0

I'm writing a Dataflow pipeline that should do 3 things:

  • Reading .csv files from GCP Storage
  • Parsing the data to BigQuery campatible TableRows
  • Writing the data to a BigQuery table

Up until now this all worked like a charm. And it still does, but when I change the source and destination variables nothing changes. The job that actually runs is an old one, not the recently changed (and committed) code. Somehow when I run the code from Eclipse using the BlockingDataflowPipelineRunner the code itself is not uploaded but an older version is used.
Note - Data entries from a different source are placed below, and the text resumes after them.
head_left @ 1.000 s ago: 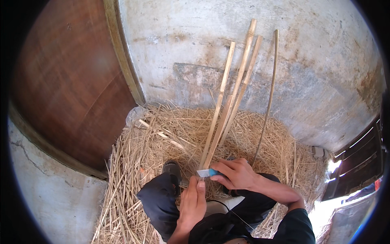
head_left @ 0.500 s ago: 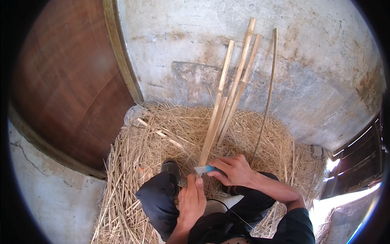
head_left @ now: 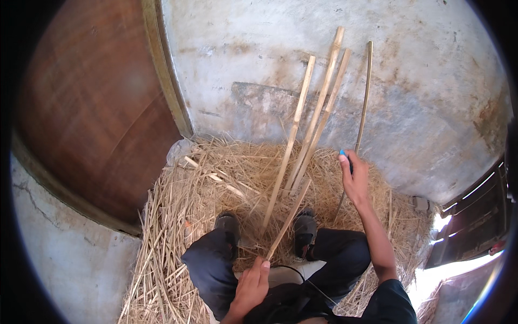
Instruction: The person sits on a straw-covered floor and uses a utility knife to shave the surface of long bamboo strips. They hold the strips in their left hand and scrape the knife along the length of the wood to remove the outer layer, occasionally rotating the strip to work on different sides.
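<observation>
Left hand, near, and right hand, farther off to the right, are both closed in a grip. Beyond them a stained wall rises behind a spread of straw, with three long pale strips slanting up before it, left of a thin brown stick. One short strip runs far and rightward from the left hand's pinch, while a blue-tipped tool, mostly hidden, sits within the right.
</observation>
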Demonstrator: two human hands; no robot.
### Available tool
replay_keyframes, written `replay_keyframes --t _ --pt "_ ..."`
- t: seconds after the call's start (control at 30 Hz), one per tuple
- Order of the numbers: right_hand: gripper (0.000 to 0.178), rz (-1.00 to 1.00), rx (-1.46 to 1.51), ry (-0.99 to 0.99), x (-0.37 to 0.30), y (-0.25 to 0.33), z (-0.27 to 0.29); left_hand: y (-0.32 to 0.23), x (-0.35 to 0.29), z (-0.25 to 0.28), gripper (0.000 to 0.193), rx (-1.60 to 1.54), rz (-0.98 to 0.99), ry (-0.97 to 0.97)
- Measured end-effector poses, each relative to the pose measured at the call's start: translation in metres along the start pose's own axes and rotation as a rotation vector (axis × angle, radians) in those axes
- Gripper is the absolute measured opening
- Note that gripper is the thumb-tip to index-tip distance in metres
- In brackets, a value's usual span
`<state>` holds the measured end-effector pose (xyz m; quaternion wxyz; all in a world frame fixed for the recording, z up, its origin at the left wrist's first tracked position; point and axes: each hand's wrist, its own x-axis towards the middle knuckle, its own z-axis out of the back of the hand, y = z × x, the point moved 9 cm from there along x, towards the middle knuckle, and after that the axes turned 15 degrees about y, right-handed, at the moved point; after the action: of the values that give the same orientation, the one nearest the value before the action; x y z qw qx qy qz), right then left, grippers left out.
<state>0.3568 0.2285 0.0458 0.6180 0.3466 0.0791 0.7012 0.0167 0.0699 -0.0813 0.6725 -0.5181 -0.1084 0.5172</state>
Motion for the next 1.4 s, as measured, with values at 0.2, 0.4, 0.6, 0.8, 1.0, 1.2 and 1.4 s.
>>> replay_keyframes --t 0.2,0.4,0.6,0.8,1.0,1.2,1.4 --pt "0.026 0.295 0.064 0.263 -0.039 0.075 -0.05 0.003 0.018 0.018 0.058 -0.346 -0.096 0.072" --pt "0.03 0.551 -0.016 0.39 -0.072 0.14 -0.071 -0.022 0.031 0.027 0.055 -0.433 -0.177 0.084" --pt "0.031 0.581 -0.089 0.423 -0.081 0.159 -0.081 -0.034 0.032 0.027 0.053 -0.523 -0.186 0.085" --pt "0.036 0.592 -0.078 0.373 -0.088 0.161 -0.085 -0.034 0.033 0.025 0.051 -0.618 -0.198 0.093" --pt "0.036 0.584 -0.121 0.382 -0.087 0.161 -0.087 -0.033 0.031 0.029 0.051 -0.473 -0.186 -0.013" --pt "0.027 0.494 -0.109 0.359 -0.078 0.149 -0.087 -0.024 0.029 0.026 0.051 -0.438 -0.103 -0.007" --pt "0.031 -0.056 -0.144 0.103 -0.003 0.019 -0.028 0.015 -0.008 -0.013 0.056 -0.331 -0.101 0.133"
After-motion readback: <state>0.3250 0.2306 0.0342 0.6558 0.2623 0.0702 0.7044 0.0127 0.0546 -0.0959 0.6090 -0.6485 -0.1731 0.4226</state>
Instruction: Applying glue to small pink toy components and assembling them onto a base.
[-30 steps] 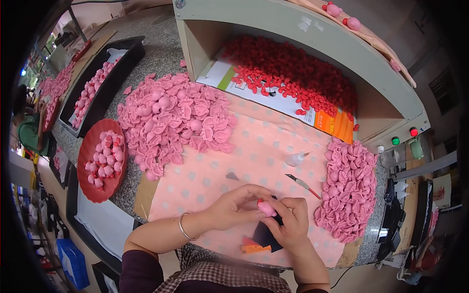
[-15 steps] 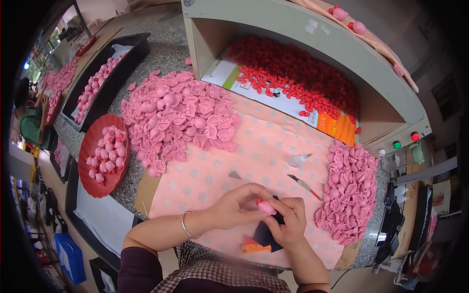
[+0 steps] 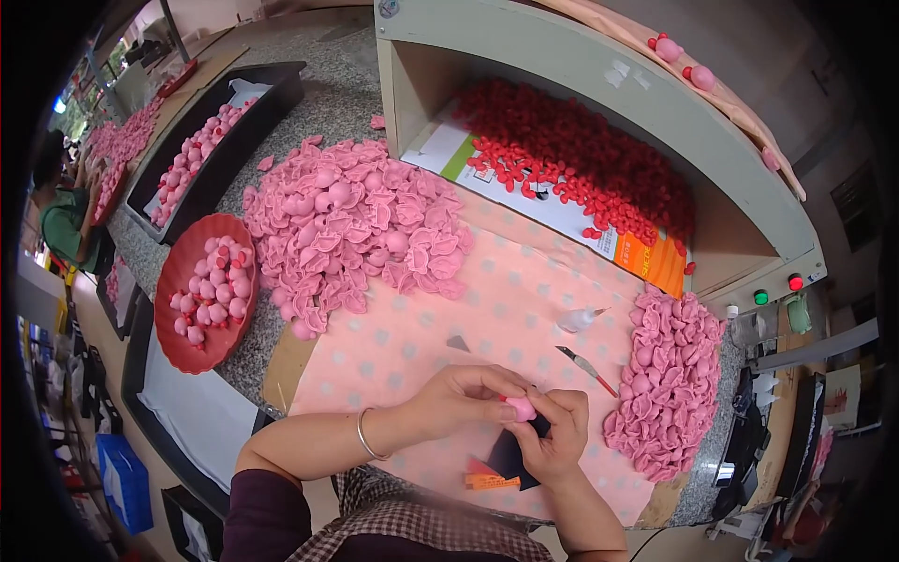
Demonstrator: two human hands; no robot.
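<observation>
**A:** What's closest to the person?

**B:** Both hands, met over the near edge of the surface (image 3: 309, 361). The left hand (image 3: 459, 398) and right hand (image 3: 552, 436) are clasped together around a small pink piece (image 3: 521, 408), fingertips pinching it between them. A bracelet (image 3: 363, 436) sits on the left wrist.

**A:** Anything under the hands?

**B:** A dark sheet (image 3: 510, 459) beneath the right hand, and an orange strip (image 3: 487, 481) just beside it, all lying on a pink dotted cloth (image 3: 421, 347).

**A:** And a little further out?

**B:** A red-handled blade tool (image 3: 585, 363) and a small white glue bottle (image 3: 576, 320) lie on the cloth beyond the hands. To the right is a heap of pink shells (image 3: 665, 379).

**A:** Further still?

**B:** A larger pile of pink shells (image 3: 351, 229) left of centre, and a red tray (image 3: 178, 342) of small pink balls near the left edge. Behind it, a long black tray (image 3: 272, 103) holds more pink pieces.

**A:** And at the back?

**B:** An open shelf box (image 3: 599, 89) with a mass of red pieces (image 3: 581, 159) spread on printed paper inside it.
</observation>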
Normally nothing wrong with the code but to be as complete as possible:

public class BatchPipeline {
    String source = "gs://sourcebucket/*.csv";
    String destination = "projectID:datasetID.testing1";    

    //Creation of the pipeline with default arguments
    Pipeline p = Pipeline.create(PipelineOptionsFactory.fromArgs(args).withValidation().create());

    PCollection<String> line = p.apply(TextIO.Read.named("ReadFromCloudStorage")
            .from(source));

    @SuppressWarnings("serial")
    PCollection<TableRow> tablerows = line.apply(ParDo.named("ParsingCSVLines").of(new DoFn<String, TableRow>(){
        @Override
        public void processElement(ProcessContext c){
             //processing code goes here
        }
    }));

    //Defining the BigQuery table scheme
    List<TableFieldSchema> fields = new ArrayList<>();
    fields.add(new TableFieldSchema().setName("datetime").setType("TIMESTAMP").setMode("REQUIRED"));
    fields.add(new TableFieldSchema().setName("consumption").setType("FLOAT").setMode("REQUIRED"));
    fields.add(new TableFieldSchema().setName("meterID").setType("STRING").setMode("REQUIRED"));
    TableSchema schema = new TableSchema().setFields(fields);
    String table = destination;

    tablerows.apply(BigQueryIO.Write
            .named("BigQueryWrite")
            .to(table)
            .withSchema(schema)
            .withWriteDisposition(BigQueryIO.Write.WriteDisposition.WRITE_APPEND)
            .withCreateDisposition(BigQueryIO.Write.CreateDisposition.CREATE_IF_NEEDED)
            .withoutValidation());

    //Runs the pipeline
    p.run();
}

This problem arose because I've just changed laptops and had to reconfigure everything. I'm working on a clean Ubuntu 16.04 LTS OS with all the dependencies for GCP development installed (normally). Normally everything is configured quite well since I'm able to start a job (which shouldn't be possible if my config is erred, right?). I'm using Eclipse Neon btw.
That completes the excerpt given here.